The problem is that we simply don’t have enough data right now. There are simply too many combination’s of pitch attributes (count, batter hand, pitcher hand, speed, movement, location, previous pitch type) to get reliable samples for most of the bins. That leads to wacky things like, with all else being equal, a 91-93 MPH fastball being more effective than a 93-95 MPH fastball. Obviously that can’t be true, and it serves to show that we simply don’t have enough data to do comprehensive binning.

## Regression

This is a good method to use if you have sample size issues in some bins – which we do. Regression looks at the overall estimated relationship of datapoints, rather than each individual set of points. Regression usually does a pretty good job of neutralizing sample size oddities. Some very good work on regression and run values has been done Jeremy Greenhouse and Chris Moore at Baseball Analysts.

Jeremy used what’s known as a LOESS regression to estimate the expected run value of a given pitch given its velocity and movement. This is a very powerful technique, but it has its flaws as well. For one, the variables in Pitch f/x are often so random, following no discernible pattern, that a regression technique might not be able to give enough of a range in value. Furthermore, LOESS does not produce a closed form equation, making it very hard to apply to all pitchers. And like with the binning method, sample size oddities can skew the results of given pitch types – especially for lefty-on-lefty matchups, pitchers with strange release points and less populated counts. I’m not sure if LOESS is strong enough to compensate for all of that, but my inclination is that it is not.

## Other problems

Even if we had enough data for the binning method or enough flexibility for the regression method, there would still be massive problems in creating a Pitch f/x based pitching metric. For one, those methods would simply estimate the value of each pitch, not of the eventual outcome of each at-bat. Obviously, the way in which pitches are sequenced together has a huge effect on the eventual outcome of at-bats, and to treat each pitch as its own separate and independent entity would be a mistake. Furthermore, there are aspects of pitching that aren’t quantified by Pitch f/x data. Deception, which involves a player’s windup, his time to the plate, his glove, etc. are not going to be captured by a Pitch f/x based metric, and potentially have a big impact on the expected value of a pitch.

### Conclusion

I feel as though this article has raised more questions that it has answered. If you accept my thesis that pitchers only have limited control over what happens after the pitch leaves their hand and the experiments that I set up to prove that, you should accept that one of the biggest potential advancements in sabermetrics will be a Pitch f/x based pitching stat. The question is whether or not we will have to capacity to develop such a stat, and whether or not the additions over current DIPS metrics (the fact that it won’t rely on outcomes which are influenced by the batter and the umpire) will outweigh the subtractions (will have a tough time handling sequencing of pitches and other pitch attributes that aren’t captured by Pitch f/x).

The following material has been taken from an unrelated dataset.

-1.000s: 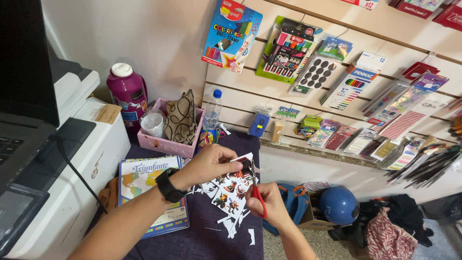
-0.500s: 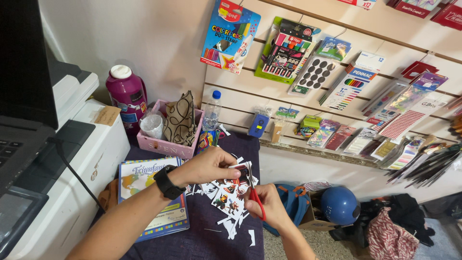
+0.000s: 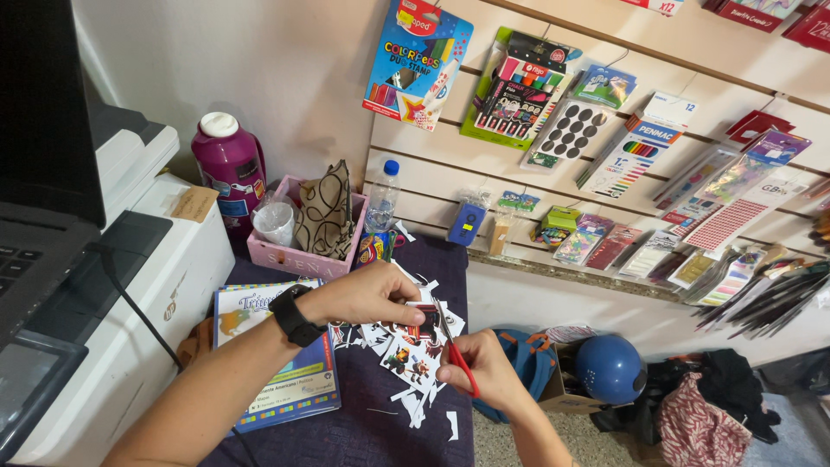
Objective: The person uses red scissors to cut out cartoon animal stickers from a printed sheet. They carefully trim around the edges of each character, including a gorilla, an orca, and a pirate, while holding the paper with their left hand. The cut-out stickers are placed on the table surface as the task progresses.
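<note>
My left hand (image 3: 367, 294), with a black watch on its wrist, pinches a white printed sheet of small colourful figures (image 3: 413, 346) above a purple cloth-covered table (image 3: 354, 424). My right hand (image 3: 484, 370) grips red-handled scissors (image 3: 456, 353), whose blades point up into the sheet beside my left fingers. White paper scraps (image 3: 451, 424) lie on the cloth around and below the sheet.
A colourful booklet (image 3: 275, 380) lies left of the sheet. Behind stand a pink tray (image 3: 294, 258) with a cup and patterned bag, a magenta flask (image 3: 229, 173) and a water bottle (image 3: 381, 201). A white printer (image 3: 130, 285) fills the left. Stationery packs hang on the wall; a blue helmet (image 3: 609, 367) lies on the floor.
My left hand has turned the sheet slightly and drawn it closer. The scissors have moved up further into the paper.
</note>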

I feel it will be a worthwhile endeavor for one to go about creating a Pitch f/x based pitching metric, and while I am no closer to creating one than when I started this article, I hope that it will be an important part of new research in 2010.

References & Resources
A great article written by Mike Fast in the beginning of 2009 suggested that pitchers have more control over the outcomes of balls in play than DIPS gave them credit for. He also used Pitch f/x data, but looked primarily at where the balls were put in play. That research doesn’t necessarily contradict my own; however, it’s obviously related, and Mike has a great summary of the DIPS timeline at the bottom of the post.

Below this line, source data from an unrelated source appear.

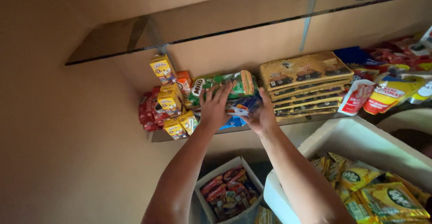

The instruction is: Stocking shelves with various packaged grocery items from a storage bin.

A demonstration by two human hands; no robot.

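Both arms stretch up and forward to the lower shelf [157, 136] against the tan wall. The left hand [214, 108] lies flat with fingers spread wide on the green sachet pack [220, 85], which rests on that shelf. The right hand [261, 116] curls around the blue packets [240, 107] just under the green pack, gripping them. Left of the green pack stand yellow cartons [168, 100]; right of it lies a stack of flat brown packs [306, 82]. Above runs a bare glass shelf [112, 39] on metal brackets. Well below the green pack sit a white box of sachets [231, 192] and a white bin [360, 138] of yellow pouches.
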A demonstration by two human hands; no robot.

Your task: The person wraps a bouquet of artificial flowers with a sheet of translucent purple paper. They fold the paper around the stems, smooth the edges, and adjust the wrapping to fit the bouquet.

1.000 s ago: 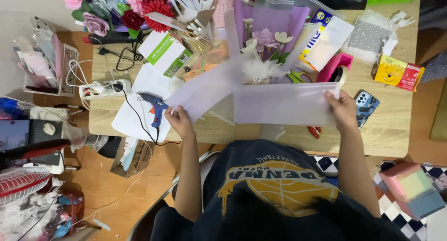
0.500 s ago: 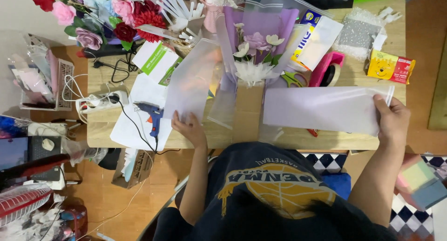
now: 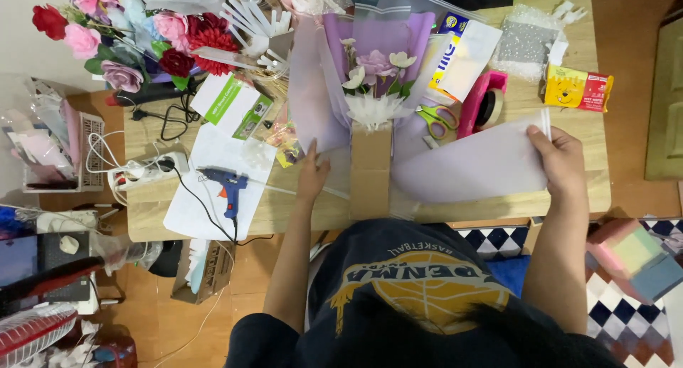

I’m still thinking of experiments like in the “OK, so it’s more of an allen wrench” section to set up to try to show how much variance is expected in the outcomes of pitches. I’ve been racking my brains for a couple of weeks, but I can’t really think of another way to approach that problem. If anyone has suggestions, feel free to sound off in the comments section or email me, and I’ll try to investigate them.

Something else that I feel I should have mentioned in the article, but don’t really have a place to put it, is that a Pitch f/x based metric could be amazingly useful for rookies or pitchers coming back from injuries. Given that a Pitch f/x based metric would take out almost all of the noise associated with traditional stats, the sample size requirements for predicting future performance would likely be far less than for the current stats out there.

Guest
Peter Jensen
Nick – I think your research is impeccable, and your charts are informative, but I fear that even if you had the amount of Pitch f/x data needed to adequately study this question that your answers wouldn’t be very informative.  You are basically asking how well a pitcher throws, not how well he pitches.  Pitching is a different skill than just the ability to throw well, although throwing well is a necessary component of pitching well.  But pitching well means adapting to the batters you are facing, the home umpire you have drawn and the park that you are pitching… Read more »
Guest
Scottwood

“The fact that it won’t rely on outcomes which are influenced by the batter and the umpire”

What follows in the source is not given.